I flashed it onto the GameStick, and it booted into a standard Android user interface (the whole point of the firmware was to get an usable Android without any restrictions). Then I installed all the com.playjam.*.apk files and populated /data as I had when using the emulator.
The results were good: OOBE worked, intro video plays, the spinner is visible and then the normal UI starts and is usable - only game images did not load.
But while it was nice that I got the official UI working on custom firmware, I did not find out why the official firmware stayed black.
Day 7 was gone.
When inspecting the CFW 1.4 files I noticed /system/build.prop which contained three additional lines:
persist.service.adb.enable=1 persist.service.debuggable=1 persist.sys.usb.config=mass_storage,adb
If the official firmware had this, I'd get proper error logs and could see the error messages.
I learned that the GameStick firmware .img files are standard Android OTA .zip files and not some custom format.
I also learned that firmware files need to be signed, so I used the standard java method for signing:
$ signapk -a 4 --min-sdk-version 16 --disable-v2 certs/certificate.pem certs/key.pk8 image.tmp.zip image.signed.img
.. but when trying to flash that image I got:
Verifying update package...
Installation aborted.
I tried different parameter combinations (align/noalign, v1/v2) but all failed.
Then I read all 28 pages of the archived CFW thread on gamestickers.net and found someone who asked how the image was signed. shanti had answered:
here is the program I used: "Sign-em! 2.0"
http://forum.xda-developers.com/showthread.php?t=1966007
I got the linux version and found it used signapk.jar.

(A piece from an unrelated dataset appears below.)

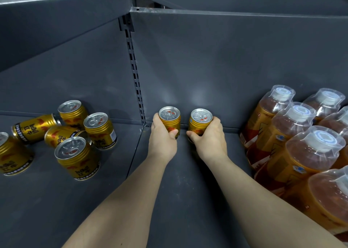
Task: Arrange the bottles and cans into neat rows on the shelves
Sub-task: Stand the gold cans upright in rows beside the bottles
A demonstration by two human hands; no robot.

After finding that I saw that it used some internal old Sun Java class sun.misc.BASE64Encoder that was not available anymore in any recent OpenJDK :(
Android system recovery normally only installs firmware images
that have been signed by one of a number of white-listed keys.
The GameStick's recovery seems to allow all properly signed images,
regardless which signing key was used.
This is the reason the CFW was possible at all
- on OUYA, custom firmwares could only be installed when using a
custom bootloader,
but not with the stock recovery that requires firmwares to be signed
by a key that only OUYA possessed.
Then I found the next XDA thread post that linked to HemanthJabalpuri/signapk which contained MinSignApk 1.0 that ran on current Java versions!
I signed my firmware image with MinSignApk, and could flash it!
Update 2023-06: An adbd-enabling firmware image is available at codeberg.org/gamestick-fans/firmware-adb-enabler/
Now that I had flashed my custom firmware 2071+adb I finally saw the errors:
I/ActivityManager( 3509): START {act=android.intent.action.MAIN cat=[android.intent.category.LAUNCHER] flg=0x10000000 pkg=com.playjam.gamestick.console cmp=com.playjam.gamestick.console/.Main u=0} from pid 3754 D/GameStick( 4262): **************************************** D/GameStick( 4262): Failed to create download directory
The directory existed, so I removed it:
$ adb shell rmdir /data/data/com.playjam.consoledev/files/Downloads
Next boot, the GameStick would create the directory, and the following it would complain again. So this was not the problem.
I/ActivityManager( 4479): Displayed com.playjam.gamestick.console/.Main: +313ms (total +1s416ms) W/System.err( 4628): java.io.EOFException W/System.err( 4628): at libcore.io.Streams.readAsciiLine(Streams.java:203)
The firmware update check needs to return its JSON on a single line, otherwise parsing would fail. I modified the server.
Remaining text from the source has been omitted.